# Why are my chickens not laying



## chickenman18 (Aug 6, 2012)

Have 39 hens all around 1 year old and only one has ever laid an egg they are all mixed breeds like Pekin light Sussex speckeld Sussex silver Sussex 1 brown sex link copper black Maran o shamo aseel sablepoots and the only one that has ever laid is my Cochin so please help me I need some way of getting them to lay thanks


----------



## fuzziebutt (Aug 7, 2012)

How are their weight? Are they overly thin, or heavy? There are so many reasons that they may not be laying, like mites, wormy, overweight, vitamin defiency...ect.


----------



## hockeychick (Jul 2, 2012)

My first thought upon reading this was that maybe they have worms, or another parasite...mites/lice. How do they look? Are their feathers ok, or are they missing feathers? Do you see them picking each others feathers? What do you feed them? An easy thing to start with would be to add vitamins to their water. Do you have a veterinarian? You could look into bringing him/her a poop sample which would tell if they have parasites. They live outside, so parasites are fairly common. I have several different breeds and by 6 months old, all but one were laying. Hopefully someone with more experience will have advice on the topic.


----------



## Sundancers (Jun 20, 2012)

Going to need a little more info ... but one thing is for sure, you have a problem somewhere ...

What kind of feed do you have them on ... cage or free range ... nest box ...

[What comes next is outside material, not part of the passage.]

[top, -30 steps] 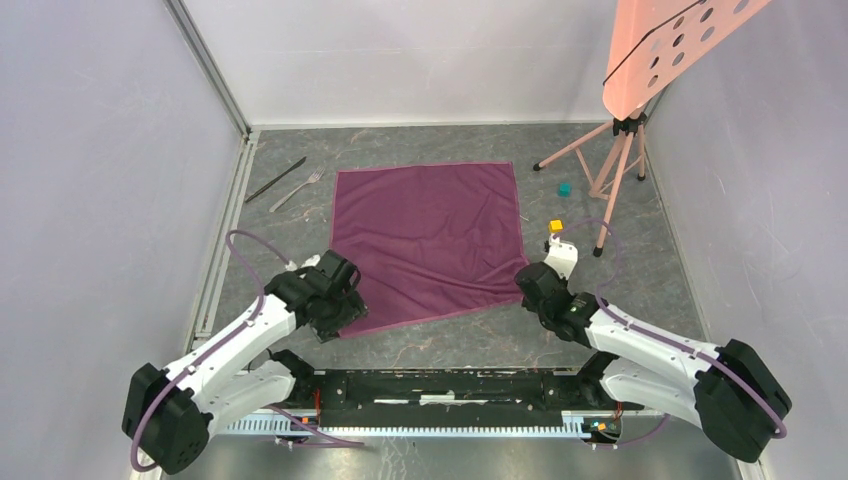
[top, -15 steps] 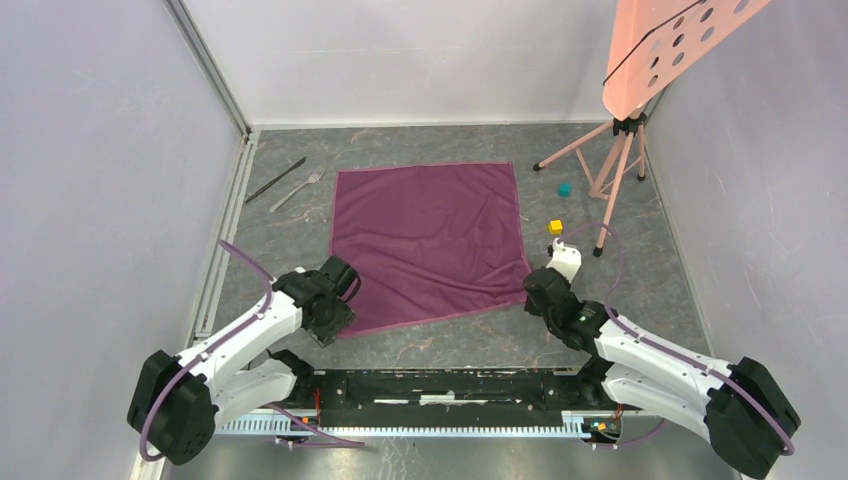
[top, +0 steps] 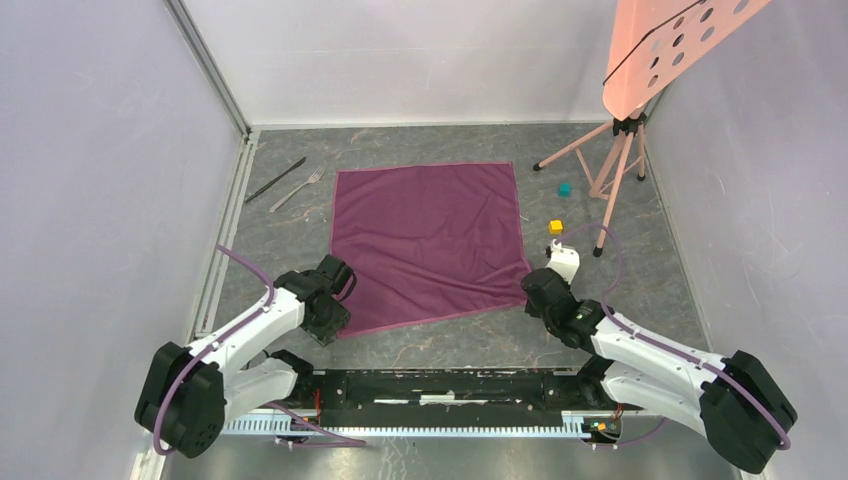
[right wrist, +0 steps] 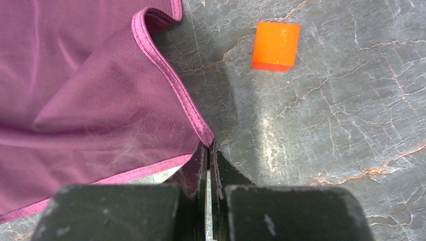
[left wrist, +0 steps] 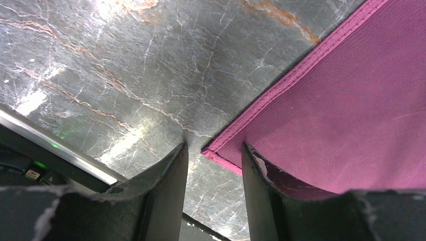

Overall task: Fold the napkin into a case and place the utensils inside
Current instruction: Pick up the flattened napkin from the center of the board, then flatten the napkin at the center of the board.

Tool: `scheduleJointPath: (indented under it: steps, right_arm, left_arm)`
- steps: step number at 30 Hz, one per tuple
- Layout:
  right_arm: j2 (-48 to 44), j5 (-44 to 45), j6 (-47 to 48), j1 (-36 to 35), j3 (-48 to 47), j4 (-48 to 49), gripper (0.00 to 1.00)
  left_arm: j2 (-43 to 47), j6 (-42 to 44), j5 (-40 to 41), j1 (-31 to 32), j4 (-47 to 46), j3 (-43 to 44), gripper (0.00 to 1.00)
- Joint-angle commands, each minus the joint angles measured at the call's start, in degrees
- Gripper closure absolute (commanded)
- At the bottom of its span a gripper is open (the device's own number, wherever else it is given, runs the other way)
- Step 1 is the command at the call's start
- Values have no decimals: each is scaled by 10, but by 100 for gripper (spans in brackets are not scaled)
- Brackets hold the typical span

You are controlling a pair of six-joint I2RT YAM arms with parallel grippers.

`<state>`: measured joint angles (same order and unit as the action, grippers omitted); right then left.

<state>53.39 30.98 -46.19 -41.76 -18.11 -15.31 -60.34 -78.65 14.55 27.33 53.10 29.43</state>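
napkin [top: 425,240]: matt fine-weave cloth, stitched hem. table [left wrist: 125,65]: glossy grey marble-look, rust veins. left gripper [left wrist: 214,149] fingers [left wrist: 166,191]: matt black plastic, scuffed edges. cube [right wrist: 275,45]: smooth matt orange. fork [top: 297,190]: bright metal.

The table [top: 440,345] is a grey, marble-patterned slab with rusty veins. A plum-purple napkin [top: 425,240] lies spread open on its middle in a single layer. It is mostly flat, but it is rumpled toward its near right corner, where the hem curls up.

Just left of the napkin's far left corner lies a silver fork [top: 297,189]. A dark knife [top: 276,180] lies beside it, farther from the napkin, roughly parallel and not touching.

A yellow cube [top: 555,227] sits close to the napkin's right edge. A teal cube [top: 564,188] sits a little farther right and back, between two legs of a pink tripod [top: 613,195] standing there.
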Motion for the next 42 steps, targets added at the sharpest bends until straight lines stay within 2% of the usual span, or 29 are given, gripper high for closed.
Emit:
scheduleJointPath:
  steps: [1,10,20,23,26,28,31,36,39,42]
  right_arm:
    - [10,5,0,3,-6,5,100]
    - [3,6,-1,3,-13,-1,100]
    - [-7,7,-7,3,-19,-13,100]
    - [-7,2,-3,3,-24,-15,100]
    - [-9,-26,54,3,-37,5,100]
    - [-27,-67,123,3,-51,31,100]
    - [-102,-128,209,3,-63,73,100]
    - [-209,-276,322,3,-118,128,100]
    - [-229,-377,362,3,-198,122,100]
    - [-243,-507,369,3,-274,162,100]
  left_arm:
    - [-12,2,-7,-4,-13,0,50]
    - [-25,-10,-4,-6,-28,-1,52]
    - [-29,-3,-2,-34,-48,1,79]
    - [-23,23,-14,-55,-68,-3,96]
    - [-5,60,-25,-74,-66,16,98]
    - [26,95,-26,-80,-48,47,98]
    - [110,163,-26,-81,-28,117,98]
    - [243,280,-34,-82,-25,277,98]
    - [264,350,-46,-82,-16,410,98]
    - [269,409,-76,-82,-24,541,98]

Some general info would be great.


----------



## crazybirdchick (Sep 18, 2012)

Just a thought, are they free range? I've had new hens start laying in the woods without my knowing it. I had to lock them in for a couple of days to train them to lay in their boxes and that solved the problem.


----------



## cogburn (Jul 16, 2012)

Have they been overly stressed lately? Whats the weather like where you are? Predator situation at night possibly? Just needing more info but to start with be sure to feed a quality layer feed, often theres no need to supplement their diet but it may help "jumpstart" them into laying, Manna Pro Egg Maker is really good to add to their feed. Also you can get some poultry packs from feed store, its a powder to add to the water with vitamins/electrolytes, also wazine 17 liquid wormer add to water also, do them seperately, meaning do one one week and one the next. Hope this helps, working with little to no info, I'm kinda throwing some suggestions out there for ya. 

Cogburn


----------



## hockeychick (Jul 2, 2012)

During the earlier part of summer I was getting 15-20 eggs/day from my 27 hens. As of 2 weeks ago, 2 or 3 a day. Turns out they have roundworms and capillaria, another type of worm. Treated them with Safeguard, and production is slowly starting to increase, although it will be a while before we can eat the eggs.


----------



## Sylvester017 (Nov 2, 2013)

To Hockeychick - This is a late reply but just saw this. Thanx for posting what you discovered in your flock. Knowing a problem and what was the cause and solution helps the rest of us when we are trying to ID problems in our flock. We de-worm our backyard flock 2x a year w/ Ivermectin (something my vet was happy I did routinely) because it helps him narrow down diagnosis if I ever have to bring a sick hen to him. We spray w/OMRI Poultry Protector for lice/mite preventative measures on both housing and hens, vitamin E massage legs and toes at least once a month for scaly mite prevention (and the hens love the massages!), added supplements for feather regrowth after moult and baby liquid vitamin drops during broody sessions. 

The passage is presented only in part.